Das war doch der Herr Innenminister Dr. Timm. Er hat es bis heute übrigens nicht widerrufen. Und wenn ich das so sehe, wenn wir über Strukturen reden: Das Sozialministerium hat gar keine Behörden mehr, das Ministerium für Arbeit und Bau auch nicht, dem Ministerium für Landwirtschaft bleiben gerade noch die Landesforschungsanstalt für Landwirtschaft und Fischerei und die beruflichen Schulen für Landwirtschaft. Beim Wirtschaftsministerium sieht es auch nicht besser aus. Ich will es dabei bewenden lassen.

Meine sehr verehrten Damen und Herren, uns Chaos, chaotische Politik vorzuwerfen, uns Diskontinuität vorzuwerfen – wir haben keine Strukturdebatte angefangen. Wir sagen nur eins: Wer nicht bei sich selber beginnt, auch aus rein finanzpolitischem Interesse, der wird scheitern.

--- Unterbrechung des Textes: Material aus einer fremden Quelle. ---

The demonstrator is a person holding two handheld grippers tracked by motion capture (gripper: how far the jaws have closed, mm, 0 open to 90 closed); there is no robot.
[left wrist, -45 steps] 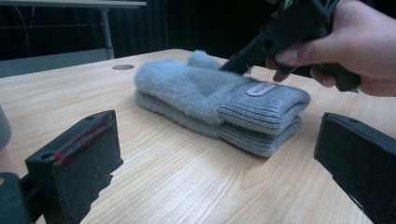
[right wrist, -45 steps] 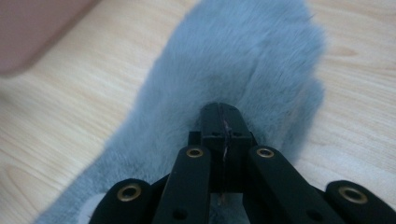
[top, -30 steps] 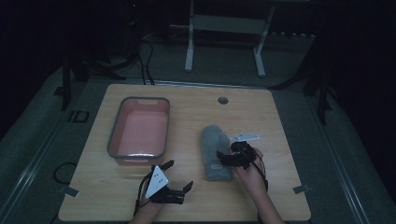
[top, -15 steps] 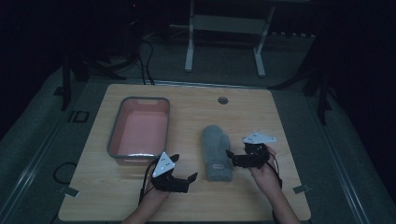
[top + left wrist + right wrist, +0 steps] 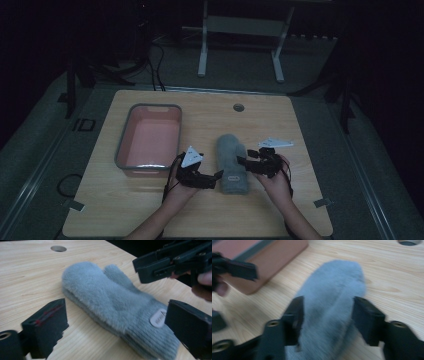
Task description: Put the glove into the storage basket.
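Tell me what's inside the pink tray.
Nothing shows inside the pink tray: its floor looks bare in the high view. The strip just behind its near wall is hidden. The grey mitten lies outside it, on the wooden table.

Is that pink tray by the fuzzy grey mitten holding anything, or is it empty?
Empty. From above, the pink tray shows only its bare pink floor. The grey mitten lies outside it, flat on the table.

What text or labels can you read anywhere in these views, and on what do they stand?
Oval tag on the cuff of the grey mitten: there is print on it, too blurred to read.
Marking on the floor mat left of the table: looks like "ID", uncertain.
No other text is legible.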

(Beifall bei Abgeordneten der CDU)

Meine Damen und Herren, wir sind natürlich, Herr Müller, gespannt, was die Landesregierung denn an Wegfall von Verwaltungsaufgaben zu bieten hat. Ich habe in meiner Antwort zur Regierungserklärung den Bau eines Bootssteges an der Peene als Beispiel genommen. Ich habe gesagt, dazu stehe ich, dass dafür heute sechs Behörden nötig sind. Wenn wir nur noch zwei haben, Herr Ministerpräsident, dann haben Sie ein Stückchen Erfolg bei der Verwaltungsreform erreicht. Ich bin hoch gespannt, was Sie für Aufgaben und Verlagerungen drauf

haben. Was mich misstrauisch macht, das sind die Strukturen, die Sie geschaffen haben, die Kommissionen. Und ich muss Ihnen sagen, bei allem persönlichen Respekt vor dem Justizminister, ich habe noch nicht gehört, dass sich Juristen dadurch ausgezeichnet haben, dass sie für Deregulierung und Entbürokratisierung gewesen sind, denn die Deregulierungskommission soll der Justizminister federführend leiten.

(Gabriele Schulz, PDS: Und was ist daran Schlechtes?)

Haben Sie sich mal angeguckt, wenn Sie davon reden, das richtige Schrittmaß zu finden, wie 1995 die Funktionalreform angegangen worden ist, die kostensenkenden Strukturmaßnahmen? Und, Herr Müller, ich bin gern bereit, Ihnen zu erzählen, wer da wo blockiert hat, gerade im Umweltrecht. Die Liste war viel länger. Ich habe die Liste noch da, was eigentlich an Aufgaben wegfallen sollte, was an Aufgaben runtergegeben werden sollte. Dort hat jemand blockiert, der war Mitglied der SPD-Fraktion, und das ganz massiv. Anderthalb Jahre ist dort gearbeitet worden unter Federführung der Staatskanzlei. Und es war sicher nicht der große Wurf, wenn man sich heute noch mal die Ergebnisse anguckt, weil die Debatte zu den Amtsgerichten alles überdeckt hat, gerade auch was an Aufgabenverlagerungen herausgekommen ist.